• _REQUIREMENT_:
Retype verbatim the lines of the listing, from the very first through the line with "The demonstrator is".

======== GIVEN DATA ========

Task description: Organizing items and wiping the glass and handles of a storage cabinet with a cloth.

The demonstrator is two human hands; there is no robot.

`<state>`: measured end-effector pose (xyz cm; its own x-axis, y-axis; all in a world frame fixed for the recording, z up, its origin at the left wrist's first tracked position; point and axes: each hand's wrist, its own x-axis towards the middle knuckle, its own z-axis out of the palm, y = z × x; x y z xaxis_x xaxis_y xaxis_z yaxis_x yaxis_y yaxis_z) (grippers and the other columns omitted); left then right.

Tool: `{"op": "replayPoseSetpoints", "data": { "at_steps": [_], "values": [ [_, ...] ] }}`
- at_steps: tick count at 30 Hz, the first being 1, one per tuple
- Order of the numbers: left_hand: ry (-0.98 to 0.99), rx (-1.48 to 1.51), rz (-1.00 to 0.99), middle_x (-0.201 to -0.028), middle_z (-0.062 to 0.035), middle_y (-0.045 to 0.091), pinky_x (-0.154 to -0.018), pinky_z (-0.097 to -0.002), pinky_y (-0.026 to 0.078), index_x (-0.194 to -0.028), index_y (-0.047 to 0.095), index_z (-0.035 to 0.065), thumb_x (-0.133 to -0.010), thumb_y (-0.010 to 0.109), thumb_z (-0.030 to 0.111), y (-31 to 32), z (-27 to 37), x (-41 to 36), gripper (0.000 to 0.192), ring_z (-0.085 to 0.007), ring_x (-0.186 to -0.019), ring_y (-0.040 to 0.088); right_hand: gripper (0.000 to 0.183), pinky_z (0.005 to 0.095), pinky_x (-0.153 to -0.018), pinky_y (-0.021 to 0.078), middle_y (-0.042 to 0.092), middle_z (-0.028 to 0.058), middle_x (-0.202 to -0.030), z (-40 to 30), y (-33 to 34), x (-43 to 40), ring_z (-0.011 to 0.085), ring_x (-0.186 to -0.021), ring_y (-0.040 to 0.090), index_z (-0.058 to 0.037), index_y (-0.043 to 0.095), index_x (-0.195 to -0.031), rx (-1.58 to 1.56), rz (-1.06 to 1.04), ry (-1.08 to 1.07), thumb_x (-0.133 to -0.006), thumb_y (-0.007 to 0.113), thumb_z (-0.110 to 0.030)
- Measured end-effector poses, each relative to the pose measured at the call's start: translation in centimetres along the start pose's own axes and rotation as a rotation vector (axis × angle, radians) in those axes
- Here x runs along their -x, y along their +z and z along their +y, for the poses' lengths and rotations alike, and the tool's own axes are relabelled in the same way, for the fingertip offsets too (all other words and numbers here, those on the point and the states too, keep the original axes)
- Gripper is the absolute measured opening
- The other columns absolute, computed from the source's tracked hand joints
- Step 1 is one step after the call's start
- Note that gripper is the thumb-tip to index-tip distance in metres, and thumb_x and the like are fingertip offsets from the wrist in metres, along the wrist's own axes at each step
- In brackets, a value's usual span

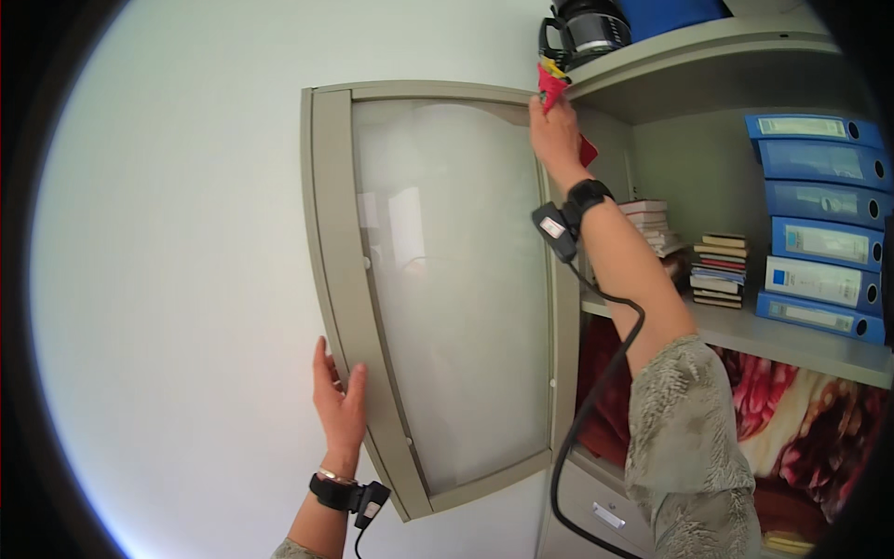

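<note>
My left hand (340, 402) grips the outer edge of an open cabinet door (334, 244), with the thumb on the front of its frame and the fingers around the side. The door has a beige frame and a glass pane (461, 279). Up at the door's top inner corner, my right hand (557, 133) holds a bunched red cloth (552, 85) with a yellow part showing above the fingers. More red (588, 151) shows beside the wrist. Both wrists wear black straps with small cabled devices.
Blue binders (824, 202) lie stacked on the cabinet shelf (789, 335), beside piles of books (719, 272). A glass coffee pot (597, 29) stands on top of the cabinet. Patterned blankets (789, 419) fill the lower compartment, above a drawer (604, 499). A pale wall (181, 244) is behind the door.
</note>
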<state>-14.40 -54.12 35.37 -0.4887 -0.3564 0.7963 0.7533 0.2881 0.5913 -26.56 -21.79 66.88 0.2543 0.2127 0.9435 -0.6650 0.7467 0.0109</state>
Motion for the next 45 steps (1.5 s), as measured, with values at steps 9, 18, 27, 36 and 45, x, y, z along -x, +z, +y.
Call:
{"op": "replayPoseSetpoints", "data": {
  "at_steps": [9,18,27,36,45],
  "values": [
    [0.215,-0.214,0.203,-0.117,-0.0182,0.059,-0.093,-0.0368,0.045,-0.131,0.045,-0.0025,-0.095,0.061,0.023,2.3,-2.0,0.8,0.047,-0.0294,-0.106,0.057,0.047,0.0545,-0.112,0.0223,0.042,0.0132,-0.144,-19.0,12.3,3.6,0.0318,-0.135,0.032,-0.0108,0.06,-0.125,-0.001,0.042,-0.424,-0.091,0.051,-0.043],
    [0.133,-0.22,0.206,-0.086,-0.0067,0.058,-0.069,-0.0283,0.044,-0.109,0.052,-0.0013,-0.101,0.051,0.023,2.4,-3.0,1.5,0.025,-0.0152,-0.075,0.049,0.047,0.0532,-0.111,0.0276,0.031,0.0113,-0.153,-19.8,12.6,4.0,0.031,-0.144,0.02,-0.0239,0.053,-0.136,-0.172,-0.098,-0.524,-0.093,0.052,-0.043],
    [0.205,-0.175,0.24,-0.089,-0.007,0.059,-0.073,-0.0275,0.044,-0.113,0.051,-0.002,-0.102,0.048,0.021,3.0,-2.6,1.8,0.026,-0.0152,-0.078,0.05,0.058,0.0561,-0.116,0.0107,0.031,0.0095,-0.154,-1.2,7.5,0.0,0.0284,-0.144,0.02,-0.0144,0.045,-0.143,0.279,-0.014,-0.159,-0.097,0.04,-0.049],
    [0.141,-0.243,0.248,-0.095,-0.0084,0.061,-0.077,-0.0279,0.045,-0.116,0.052,-0.0021,-0.103,0.048,0.024,2.9,-1.0,2.9,0.03,-0.0153,-0.083,0.053,0.053,0.052,-0.112,0.025,0.039,0.02,-0.146,3.8,2.5,4.6,0.0381,-0.135,0.034,-0.0132,0.05,-0.136,0.318,-0.085,-0.129,-0.093,0.05,-0.045],
    [0.041,-0.118,0.173,-0.081,0.0022,0.053,-0.065,-0.0218,0.039,-0.1,0.055,0.0017,-0.104,0.047,0.03,1.9,0.7,4.3,0.03,-0.0062,-0.072,0.044,0.055,0.0563,-0.115,0.0182,0.031,0.0162,-0.152,-3.6,-2.6,21.7,0.0346,-0.14,0.027,0.0024,0.062,-0.121,-0.011,-0.24,-0.179,-0.09,0.056,-0.042]
  ]
}}
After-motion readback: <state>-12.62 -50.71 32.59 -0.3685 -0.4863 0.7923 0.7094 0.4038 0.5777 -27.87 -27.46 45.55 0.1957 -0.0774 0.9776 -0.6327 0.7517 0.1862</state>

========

• _EXPECTED OUTPUT_:
Task description: Organizing items and wiping the glass and handles of a storage cabinet with a cloth.

The demonstrator is two human hands; there is no robot.

That is the complete answer.